§ Information shown:
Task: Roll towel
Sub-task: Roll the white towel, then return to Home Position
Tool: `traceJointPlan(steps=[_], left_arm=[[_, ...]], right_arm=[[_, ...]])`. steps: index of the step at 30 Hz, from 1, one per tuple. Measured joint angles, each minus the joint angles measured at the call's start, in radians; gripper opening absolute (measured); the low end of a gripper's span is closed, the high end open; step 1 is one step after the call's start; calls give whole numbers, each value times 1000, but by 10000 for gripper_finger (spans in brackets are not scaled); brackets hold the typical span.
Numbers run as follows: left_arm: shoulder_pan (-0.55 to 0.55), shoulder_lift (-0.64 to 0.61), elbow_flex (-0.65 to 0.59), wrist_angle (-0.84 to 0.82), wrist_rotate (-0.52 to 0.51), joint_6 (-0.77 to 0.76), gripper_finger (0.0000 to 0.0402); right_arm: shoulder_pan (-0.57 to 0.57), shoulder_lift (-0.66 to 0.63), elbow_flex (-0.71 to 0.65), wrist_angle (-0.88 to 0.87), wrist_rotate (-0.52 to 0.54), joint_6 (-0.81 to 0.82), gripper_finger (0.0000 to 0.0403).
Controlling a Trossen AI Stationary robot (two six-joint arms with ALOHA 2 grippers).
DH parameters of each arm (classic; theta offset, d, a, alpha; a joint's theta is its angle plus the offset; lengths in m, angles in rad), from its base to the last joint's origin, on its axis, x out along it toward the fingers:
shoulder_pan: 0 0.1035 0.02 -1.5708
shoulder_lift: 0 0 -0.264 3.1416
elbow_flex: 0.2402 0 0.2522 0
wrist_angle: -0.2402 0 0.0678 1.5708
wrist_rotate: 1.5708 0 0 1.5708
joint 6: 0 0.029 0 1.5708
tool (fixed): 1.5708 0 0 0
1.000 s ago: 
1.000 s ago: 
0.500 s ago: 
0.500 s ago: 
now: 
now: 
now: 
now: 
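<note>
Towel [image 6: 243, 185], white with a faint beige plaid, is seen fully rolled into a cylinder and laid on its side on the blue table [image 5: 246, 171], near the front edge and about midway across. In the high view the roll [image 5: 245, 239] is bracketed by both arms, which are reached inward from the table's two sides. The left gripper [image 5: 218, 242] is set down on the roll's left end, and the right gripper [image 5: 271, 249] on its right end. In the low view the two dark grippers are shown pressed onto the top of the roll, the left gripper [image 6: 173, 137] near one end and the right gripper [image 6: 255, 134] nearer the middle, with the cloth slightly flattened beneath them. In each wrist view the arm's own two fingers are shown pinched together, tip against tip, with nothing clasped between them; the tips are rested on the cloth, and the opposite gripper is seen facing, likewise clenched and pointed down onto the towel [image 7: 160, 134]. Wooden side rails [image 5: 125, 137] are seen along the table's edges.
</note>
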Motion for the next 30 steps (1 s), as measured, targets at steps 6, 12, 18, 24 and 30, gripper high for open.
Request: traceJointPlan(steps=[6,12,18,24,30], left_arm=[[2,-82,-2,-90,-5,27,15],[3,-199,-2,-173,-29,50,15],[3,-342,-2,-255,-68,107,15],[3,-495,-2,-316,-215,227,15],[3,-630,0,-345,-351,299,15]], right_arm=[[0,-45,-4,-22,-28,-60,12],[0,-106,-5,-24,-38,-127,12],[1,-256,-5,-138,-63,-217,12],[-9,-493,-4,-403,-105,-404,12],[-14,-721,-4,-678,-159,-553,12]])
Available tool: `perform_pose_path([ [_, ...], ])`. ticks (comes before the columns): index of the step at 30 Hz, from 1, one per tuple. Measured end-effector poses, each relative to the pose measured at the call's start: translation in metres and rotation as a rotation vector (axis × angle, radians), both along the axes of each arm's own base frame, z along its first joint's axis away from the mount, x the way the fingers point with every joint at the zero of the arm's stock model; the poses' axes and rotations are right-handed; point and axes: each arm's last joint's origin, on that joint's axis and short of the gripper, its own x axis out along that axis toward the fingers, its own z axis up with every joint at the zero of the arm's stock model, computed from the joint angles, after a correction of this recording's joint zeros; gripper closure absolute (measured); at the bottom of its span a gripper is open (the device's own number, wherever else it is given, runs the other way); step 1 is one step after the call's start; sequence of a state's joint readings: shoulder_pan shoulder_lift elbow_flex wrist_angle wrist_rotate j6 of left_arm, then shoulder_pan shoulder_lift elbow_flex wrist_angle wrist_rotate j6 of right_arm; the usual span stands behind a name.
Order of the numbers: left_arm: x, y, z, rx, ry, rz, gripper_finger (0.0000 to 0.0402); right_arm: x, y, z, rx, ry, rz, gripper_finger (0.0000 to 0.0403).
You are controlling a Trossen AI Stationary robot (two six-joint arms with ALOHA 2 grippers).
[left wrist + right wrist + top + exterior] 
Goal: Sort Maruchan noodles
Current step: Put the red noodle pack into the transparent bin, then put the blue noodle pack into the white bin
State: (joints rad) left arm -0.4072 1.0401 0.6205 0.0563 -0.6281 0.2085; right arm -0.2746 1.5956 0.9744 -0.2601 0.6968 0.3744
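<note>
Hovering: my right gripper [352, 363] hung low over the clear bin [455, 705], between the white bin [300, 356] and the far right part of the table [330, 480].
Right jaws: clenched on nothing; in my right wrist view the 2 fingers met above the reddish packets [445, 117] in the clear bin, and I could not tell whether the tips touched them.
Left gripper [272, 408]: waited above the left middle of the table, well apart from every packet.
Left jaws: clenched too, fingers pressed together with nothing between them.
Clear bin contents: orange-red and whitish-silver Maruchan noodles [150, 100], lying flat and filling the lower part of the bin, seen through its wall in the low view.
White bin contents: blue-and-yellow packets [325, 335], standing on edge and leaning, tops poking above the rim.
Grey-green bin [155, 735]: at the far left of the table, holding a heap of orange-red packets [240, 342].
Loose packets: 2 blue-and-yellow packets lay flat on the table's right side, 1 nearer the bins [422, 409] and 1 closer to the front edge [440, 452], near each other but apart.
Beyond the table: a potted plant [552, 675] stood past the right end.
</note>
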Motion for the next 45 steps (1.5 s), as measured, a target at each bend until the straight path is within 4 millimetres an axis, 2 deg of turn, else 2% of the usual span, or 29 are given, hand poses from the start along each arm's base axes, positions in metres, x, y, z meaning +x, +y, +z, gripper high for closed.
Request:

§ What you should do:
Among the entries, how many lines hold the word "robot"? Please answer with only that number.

§ Finished exercise:
2